(Data excerpts)
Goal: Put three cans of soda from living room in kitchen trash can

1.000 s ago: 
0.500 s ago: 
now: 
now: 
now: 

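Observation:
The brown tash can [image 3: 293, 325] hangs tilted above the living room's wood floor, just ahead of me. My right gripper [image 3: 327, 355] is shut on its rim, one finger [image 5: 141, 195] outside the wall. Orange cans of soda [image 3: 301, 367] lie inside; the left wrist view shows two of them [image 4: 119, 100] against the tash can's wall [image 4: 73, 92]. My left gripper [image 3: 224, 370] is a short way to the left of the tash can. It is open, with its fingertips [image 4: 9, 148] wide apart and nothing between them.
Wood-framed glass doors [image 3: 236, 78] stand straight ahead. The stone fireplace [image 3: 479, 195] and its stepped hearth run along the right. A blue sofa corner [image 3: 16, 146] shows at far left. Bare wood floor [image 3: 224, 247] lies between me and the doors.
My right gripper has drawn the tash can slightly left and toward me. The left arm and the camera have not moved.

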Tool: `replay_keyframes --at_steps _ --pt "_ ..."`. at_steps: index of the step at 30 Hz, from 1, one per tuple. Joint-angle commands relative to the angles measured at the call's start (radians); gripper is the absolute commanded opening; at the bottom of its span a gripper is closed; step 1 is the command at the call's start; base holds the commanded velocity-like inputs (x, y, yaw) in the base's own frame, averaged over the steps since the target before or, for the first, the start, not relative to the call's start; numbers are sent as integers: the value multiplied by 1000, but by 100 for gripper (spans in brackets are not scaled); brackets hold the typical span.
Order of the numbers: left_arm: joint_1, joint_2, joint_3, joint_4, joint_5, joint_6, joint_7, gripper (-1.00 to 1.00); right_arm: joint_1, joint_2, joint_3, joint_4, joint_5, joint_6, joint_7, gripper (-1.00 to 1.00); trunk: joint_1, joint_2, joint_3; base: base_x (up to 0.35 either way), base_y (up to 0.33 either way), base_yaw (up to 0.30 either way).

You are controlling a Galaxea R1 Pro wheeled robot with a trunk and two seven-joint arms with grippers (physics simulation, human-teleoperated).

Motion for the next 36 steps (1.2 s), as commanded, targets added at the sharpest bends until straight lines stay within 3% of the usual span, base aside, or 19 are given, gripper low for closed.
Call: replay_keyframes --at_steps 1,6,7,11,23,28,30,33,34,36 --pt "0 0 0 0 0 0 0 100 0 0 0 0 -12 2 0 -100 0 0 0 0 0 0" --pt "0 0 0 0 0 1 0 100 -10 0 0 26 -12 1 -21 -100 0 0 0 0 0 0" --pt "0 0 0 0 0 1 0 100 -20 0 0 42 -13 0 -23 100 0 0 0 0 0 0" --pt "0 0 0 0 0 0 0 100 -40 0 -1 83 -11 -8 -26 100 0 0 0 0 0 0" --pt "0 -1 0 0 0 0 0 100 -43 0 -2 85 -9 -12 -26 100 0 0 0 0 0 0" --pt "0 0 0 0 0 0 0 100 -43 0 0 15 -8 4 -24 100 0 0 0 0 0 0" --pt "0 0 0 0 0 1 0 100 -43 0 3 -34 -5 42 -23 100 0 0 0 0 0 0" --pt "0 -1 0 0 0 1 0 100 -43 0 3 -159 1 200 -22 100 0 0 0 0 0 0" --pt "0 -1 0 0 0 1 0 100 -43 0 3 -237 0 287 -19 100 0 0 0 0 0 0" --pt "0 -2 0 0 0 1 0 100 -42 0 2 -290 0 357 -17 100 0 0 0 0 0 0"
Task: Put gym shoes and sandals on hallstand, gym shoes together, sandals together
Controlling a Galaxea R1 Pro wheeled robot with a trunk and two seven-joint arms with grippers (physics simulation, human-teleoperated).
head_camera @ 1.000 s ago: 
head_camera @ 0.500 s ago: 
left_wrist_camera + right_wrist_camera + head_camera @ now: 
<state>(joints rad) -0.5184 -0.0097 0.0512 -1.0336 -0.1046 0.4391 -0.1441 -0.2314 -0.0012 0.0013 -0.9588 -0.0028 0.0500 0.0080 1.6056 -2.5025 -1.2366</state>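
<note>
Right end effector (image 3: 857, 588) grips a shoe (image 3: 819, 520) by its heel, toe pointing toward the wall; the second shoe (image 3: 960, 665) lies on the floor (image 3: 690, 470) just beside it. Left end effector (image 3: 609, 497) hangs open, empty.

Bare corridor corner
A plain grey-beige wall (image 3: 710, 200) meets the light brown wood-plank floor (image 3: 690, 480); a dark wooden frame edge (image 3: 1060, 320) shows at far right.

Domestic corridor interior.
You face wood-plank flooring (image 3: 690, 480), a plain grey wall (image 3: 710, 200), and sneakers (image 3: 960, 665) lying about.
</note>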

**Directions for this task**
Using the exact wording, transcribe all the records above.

**Written solution**
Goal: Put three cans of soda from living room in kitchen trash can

1.000 s ago: 
0.500 s ago: 
now: 
now: 
now: 

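Observation:
The brown tash can [image 3: 293, 325] hangs tilted above the living room's wood floor, just ahead of me. My right gripper [image 3: 327, 355] is shut on its rim, one finger [image 5: 141, 195] outside the wall. Orange cans of soda [image 3: 301, 367] lie inside; the left wrist view shows two of them [image 4: 119, 100] against the tash can's wall [image 4: 73, 92]. My left gripper [image 3: 224, 370] is a short way to the left of the tash can. It is open, with its fingertips [image 4: 9, 148] wide apart and nothing between them.
Wood-framed glass doors [image 3: 236, 78] stand straight ahead. The stone fireplace [image 3: 479, 195] and its stepped hearth run along the right. A blue sofa corner [image 3: 16, 146] shows at far left. Bare wood floor [image 3: 224, 247] lies between me and the doors.
My right gripper has drawn the tash can slightly left and toward me. The left arm and the camera have not moved.
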
Tool: `replay_keyframes --at_steps _ --pt "_ ..."`. at_steps: index of the step at 30 Hz, from 1, one per tuple. Joint-angle commands relative to the angles measured at the call's start (radians); gripper is the absolute commanded opening; at the bottom of its span a gripper is closed; step 1 is the command at the call's start; base holds the commanded velocity-like inputs (x, y, yaw) in the base's own frame, averaged over the steps since the target before or, for the first, the start, not relative to the call's start; numbers are sent as integers: the value multiplied by 1000, but by 100 for gripper (spans in brackets are not scaled); brackets hold the typical span.
Order of the numbers: left_arm: joint_1, joint_2, joint_3, joint_4, joint_5, joint_6, joint_7, gripper (-1.00 to 1.00); right_arm: joint_1, joint_2, joint_3, joint_4, joint_5, joint_6, joint_7, gripper (-1.00 to 1.00); trunk: joint_1, joint_2, joint_3; base: base_x (up to 0.35 either way), base_y (up to 0.33 either way), base_yaw (up to 0.30 either way).

You are controlling a Galaxea R1 Pro wheeled robot with a trunk and two seven-joint arms with grippers (physics simulation, human-teleoperated).

Motion for the next 36 steps (1.2 s), as commanded, targets added at the sharpest bends until straight lines stay within 3% of the usual span, base aside, or 19 are given, gripper low for closed.
Call: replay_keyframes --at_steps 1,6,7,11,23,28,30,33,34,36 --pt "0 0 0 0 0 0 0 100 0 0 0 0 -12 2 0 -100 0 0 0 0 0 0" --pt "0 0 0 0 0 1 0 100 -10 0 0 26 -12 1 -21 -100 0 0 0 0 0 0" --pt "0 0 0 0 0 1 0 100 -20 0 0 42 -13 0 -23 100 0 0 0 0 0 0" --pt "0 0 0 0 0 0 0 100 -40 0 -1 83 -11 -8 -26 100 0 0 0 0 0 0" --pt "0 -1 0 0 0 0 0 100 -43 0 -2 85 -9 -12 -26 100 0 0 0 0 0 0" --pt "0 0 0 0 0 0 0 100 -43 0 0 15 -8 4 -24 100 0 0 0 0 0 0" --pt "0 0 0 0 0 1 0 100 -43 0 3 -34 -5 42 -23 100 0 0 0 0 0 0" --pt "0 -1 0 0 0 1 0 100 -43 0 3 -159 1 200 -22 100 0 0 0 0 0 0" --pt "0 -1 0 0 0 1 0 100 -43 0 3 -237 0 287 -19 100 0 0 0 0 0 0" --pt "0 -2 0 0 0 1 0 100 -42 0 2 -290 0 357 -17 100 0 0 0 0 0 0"
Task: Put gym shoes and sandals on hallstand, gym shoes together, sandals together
Controlling a Galaxea R1 Pro wheeled robot with a trunk and two seven-joint arms with grippers (physics simulation, human-teleoperated).
head_camera @ 1.000 s ago: 
head_camera @ 0.500 s ago: 
left_wrist_camera + right_wrist_camera + head_camera @ now: 
<state>(joints rad) -0.5184 -0.0097 0.0512 -1.0336 -0.1046 0.4391 -0.1441 -0.2314 -0.0012 0.0013 -0.9588 -0.0028 0.0500 0.0080 1.6056 -2.5025 -1.2366</state>
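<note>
Right end effector (image 3: 857, 588) grips a shoe (image 3: 819, 520) by its heel, toe pointing toward the wall; the second shoe (image 3: 960, 665) lies on the floor (image 3: 690, 470) just beside it. Left end effector (image 3: 609, 497) hangs open, empty.

Bare corridor corner
A plain grey-beige wall (image 3: 710, 200) meets the light brown wood-plank floor (image 3: 690, 480); a dark wooden frame edge (image 3: 1060, 320) shows at far right.

Domestic corridor interior.
You face wood-plank flooring (image 3: 690, 480), a plain grey wall (image 3: 710, 200), and sneakers (image 3: 960, 665) lying about.
</note>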

That completes the answer.